Furthermore, in the present study, which used a large, heterogenous, real-world database of matched patients with proliferative diabetic retinopathy, “administration of PRP first was associated with an increased risk of undergoing PPV, as well as developing vitreous hemorrhage and tractional retinal detachment, compared with anti-VEGF injection [first],” the study authors wrote.

Study co-author Amer Fadel Alsoudi, MD, has some thoughts on what’s behind the results. “Combined treatment is preferred practice among ophthalmologists across the world (supported by ASRS PAT surveys and real world practice),” he says, “with some evidence to support better outcomes than monotherapy (though no study that directly compares combined treatment with monotherapy). We recently published that monotherapy anti-VEGF may have improved outcomes than monotherapy PRP in a select cohort of patients. It’s perhaps the VEGF sequestration with anti-VEGF therapy that facilitates successful PRP and prevention of PDR complications.”

While the literature on this topic is growing, they caution that further research is still warranted to determine the optimal order of panretinal photocoagulation and anti-VEGF injections for treating proliferative diabetic retinopathy, especially considering the increasing popularity of this combined approach.

Dr. Alsoudi notes what actualy surprised him about the results. “[I was surprised by] the magnitude of difference regarding outcomes secondary to the order of treatment that remained significant at every time point observed,” he says. “When we ask questions in science, we often don’t expect results that support or reject our hypothesis—rather to better inform the public one way or the other. When we find a signal that hasn’t been explained yet, we’re surprised. 

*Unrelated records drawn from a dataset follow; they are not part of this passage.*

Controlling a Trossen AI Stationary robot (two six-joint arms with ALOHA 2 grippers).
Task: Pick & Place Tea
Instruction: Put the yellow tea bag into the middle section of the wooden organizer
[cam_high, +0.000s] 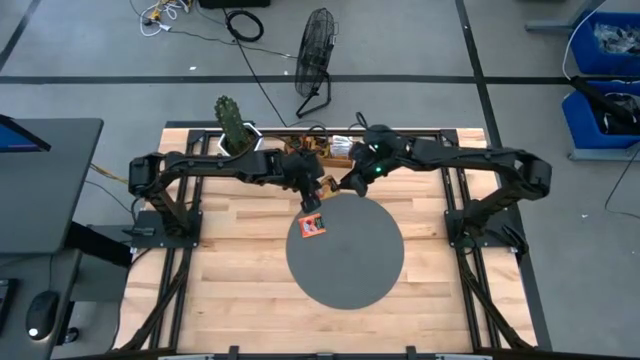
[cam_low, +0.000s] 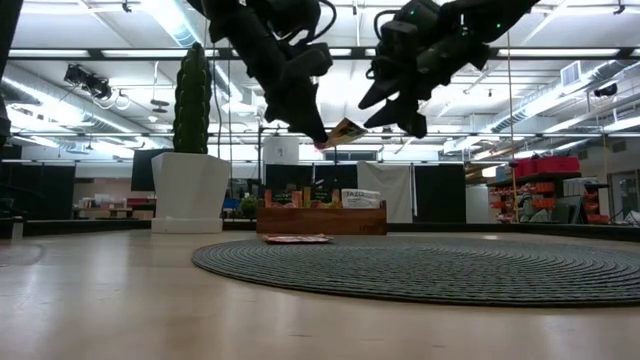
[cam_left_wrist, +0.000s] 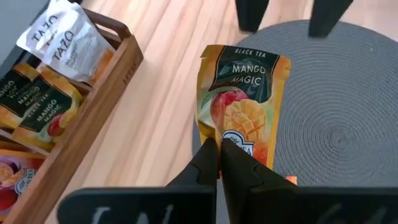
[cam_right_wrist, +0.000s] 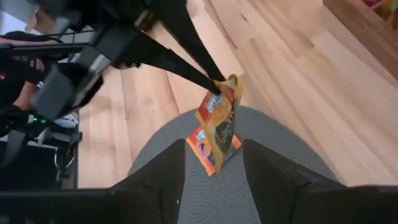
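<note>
Room: concrete floor around the table; a black wire floor fan (cam_high: 317, 55) and blue bins (cam_high: 606, 60) stand beyond the far edge. The low view shows an open hall with ceiling lights behind the table.
Surface: pale wooden plank table (cam_high: 230, 290), carrying a large round grey woven mat (cam_high: 350, 260) at its middle.
Plant: green cactus in a white pot (cam_low: 190, 180), at the far left of the table.
Tray: brown wooden tray (cam_low: 322, 220) at the far edge, behind the mat, holding more tea sachets; the left wrist view shows white and orange ones (cam_left_wrist: 46, 74) standing in it.
Left gripper (cam_left_wrist: 219, 152): above the far rim of the mat, fingers pressed together on the lower edge of an orange "Mango Magic" black tea sachet (cam_left_wrist: 242, 99), which hangs in the air clear of the mat.
Right gripper (cam_right_wrist: 214, 162): just beside the left one, over the same rim; fingers spread wide, one on each side of the held sachet, touching nothing that can be seen.
Laid sachet: a red and orange paper sachet (cam_high: 313, 226) lies flat on the mat, near its left rim.
High view only: both arms meeting from either side; the held sachet is nearly hidden there.
Low view only: the held sachet's height above the mat, and the laid sachet (cam_low: 297, 239) seen edge-on.
Right wrist view only: the held sachet directly above the laid one.
</note>
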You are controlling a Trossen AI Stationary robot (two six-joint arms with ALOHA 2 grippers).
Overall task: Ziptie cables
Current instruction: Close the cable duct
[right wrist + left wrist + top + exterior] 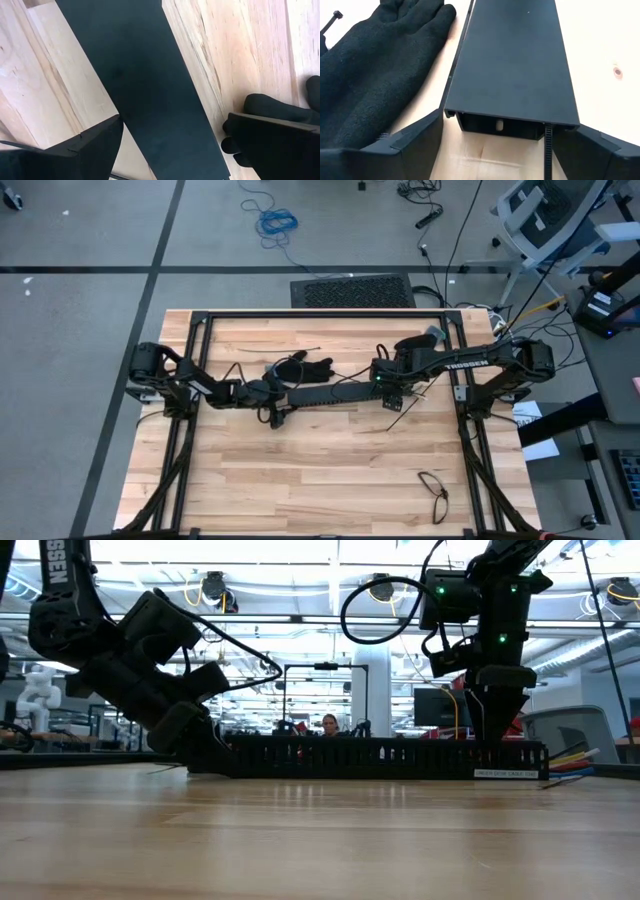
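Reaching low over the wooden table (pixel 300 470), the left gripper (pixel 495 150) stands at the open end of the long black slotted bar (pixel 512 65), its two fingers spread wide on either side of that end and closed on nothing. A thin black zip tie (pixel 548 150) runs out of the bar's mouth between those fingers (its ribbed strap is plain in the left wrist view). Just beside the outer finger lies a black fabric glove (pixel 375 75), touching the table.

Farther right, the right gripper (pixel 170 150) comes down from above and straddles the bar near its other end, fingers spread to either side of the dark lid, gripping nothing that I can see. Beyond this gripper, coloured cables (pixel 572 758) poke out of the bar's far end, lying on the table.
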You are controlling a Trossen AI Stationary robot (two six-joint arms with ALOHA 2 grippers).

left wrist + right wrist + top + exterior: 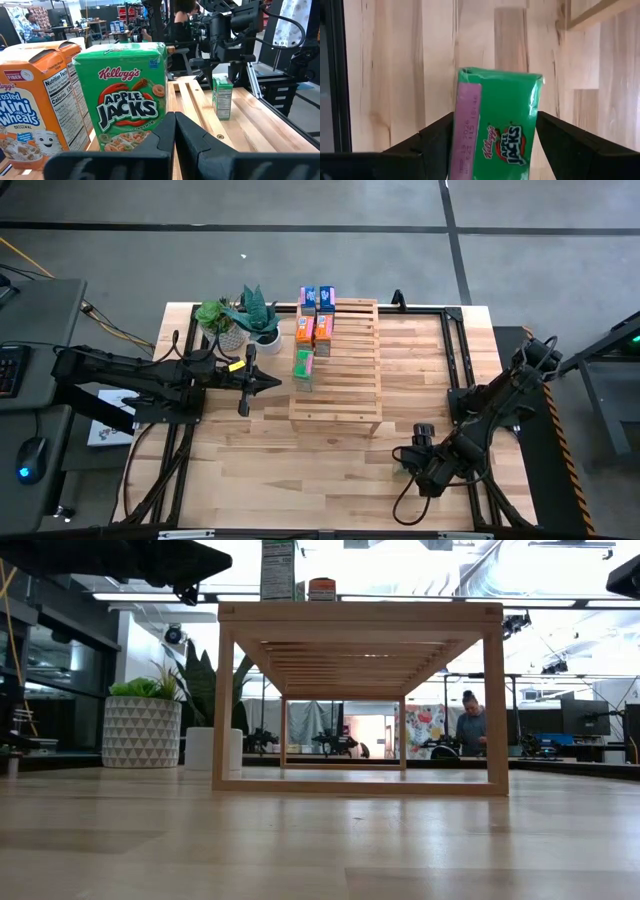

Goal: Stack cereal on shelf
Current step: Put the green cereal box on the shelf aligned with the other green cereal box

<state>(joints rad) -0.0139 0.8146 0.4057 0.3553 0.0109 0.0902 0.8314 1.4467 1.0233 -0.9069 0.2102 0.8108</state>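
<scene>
The light-wood slatted shelf stands mid-table. Five cereal boxes stand along its left edge: two blue, two orange and one green. My left gripper hovers shut just left of that green box, with an orange box beside it. My right gripper is near the table's near-right part, closed on the second green box, which also shows far off in the left wrist view. My right gripper pinches the green box between its two fingers, one finger against the narrow side with the pink label, the other against the opposite side. It comes from above. The box stands upright; I cannot tell whether it is lifted clear of the tabletop.
Two potted plants stand left of the shelf's far end, close to my left arm. A black frame runs along the table's right side. Bare tabletop lies in front of the shelf. A person is in the room behind.
</scene>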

In terms of limitations, Dr. Alsoud notes that, “Without belaboring the point, de-identified large database studies that require accurate clinical coding are limited by the possibility of inaccurate coding—though physician compensation is reliant on accurate coding.” 

 

1. Alsoudi AF, Wai KM, Koo E, et al. Initial therapy of panretinal photocoagulation vs anti-VEGF injection for proliferative diabetic retinopathy. JAMA Ophthalmol. August 29, 2024 [Epub ahead of print].